Pessina cita il filosofo Hans Jonas: «Jonas ha detto che il concetto di responsabilità è stato in qualche modo compreso da quando ci si è presi cura del generato. C’è una responsabilità che è rispondere dei propri gesti ad altri e una responsabilità verso qualcun altro che si chiama prendersi cura. Ecco, la maternità è il prototipo del prendersi cura. Ed è interessante che la stessa Deborah abbia voluto, con la sua testimonianza, manifestare questa decisione, e dimostraci quanto l’eroismo possa essere una scelta quotidiana».

Prendersi cura

Ma il “prendersi cura” è stata anche la dimensione in cui Deborah ha vissuto, circondata dall’amore della sua famiglia, del compagno e degli amici, e ha maturato la sua decisione: «È fondamentale non essere soli nella scelta, non basta capire cosa è bene fare ma è importante avere vicino qualcuno che ti aiuti a farlo anche quando non è facile. Uno degli elementi che colpiscono nella storia di Deborah è proprio la vittoria sull’angoscia grazie all’accompagnamento dei medici, del compagno e certamente anche del desiderio di vedere colei alla quale stava dando la vita». Non necessariamente un percorso figlio della fede. Al compimento del primo mese di vita della sua piccola, Deborah scrive: «Un miracolo, per me che non credo».

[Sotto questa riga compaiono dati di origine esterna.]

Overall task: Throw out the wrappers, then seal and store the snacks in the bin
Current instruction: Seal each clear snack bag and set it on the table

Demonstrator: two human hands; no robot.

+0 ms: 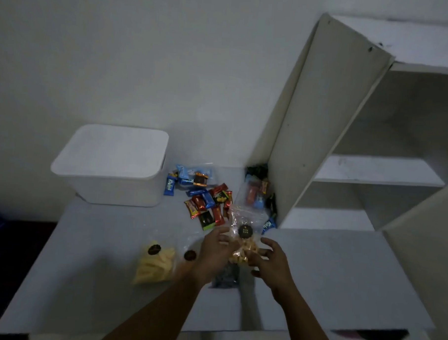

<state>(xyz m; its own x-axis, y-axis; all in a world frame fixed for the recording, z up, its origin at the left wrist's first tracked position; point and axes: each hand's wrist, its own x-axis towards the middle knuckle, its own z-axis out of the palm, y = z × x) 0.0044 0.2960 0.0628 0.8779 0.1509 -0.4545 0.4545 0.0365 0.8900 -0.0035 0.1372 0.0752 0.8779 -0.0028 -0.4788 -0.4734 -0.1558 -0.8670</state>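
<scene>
Right up close on my feed, the left hand (214,251) and right hand (272,262) meet over the white table (86,241), and between them they hold a clear snack bag (242,244) of orange-yellow puffs, upright, with a round dark sticker on its front. The left hand is blurred, but I can make out its thumb raised by the bag's upper left and its fingers curled in against the bag's side. The right hand is half curled, its fingertips (262,256) pinching the bag's lower right, thumb above them. Under the hands lies a dark packet (227,276); I cannot tell what is in it. To the left a bag of pale yellow sticks (156,263) lies flat, and just beside it a limp clear bag (190,248) with the same dark sticker. Further back, loose wrapped candies (208,205) in red, blue and black sit in a heap. Behind them one zip bag of candies (193,175) lies next to the bin (110,165), which is white with its lid on, at the table's far left. A second zip bag (255,194) rests against the open cabinet door (317,122); white shelves (377,171) show on the right
</scene>
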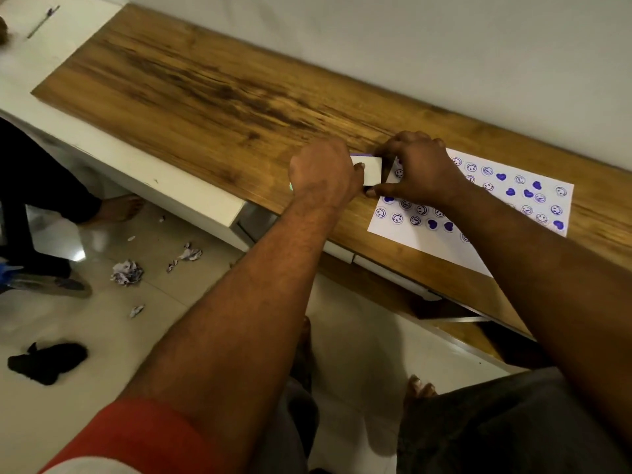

«Certo - conclude Adriano Pessina - la fede illumina l’umano, non lo sostituisce. Quella frase di Deborah è interessante proprio perché ci parla del miracolo della vita, la prospettiva cristiana illumina questa dimensione dell’umano che ci appartiene originariamente, non è qualcosa che si aggiunge ad essa o che la sostituisce».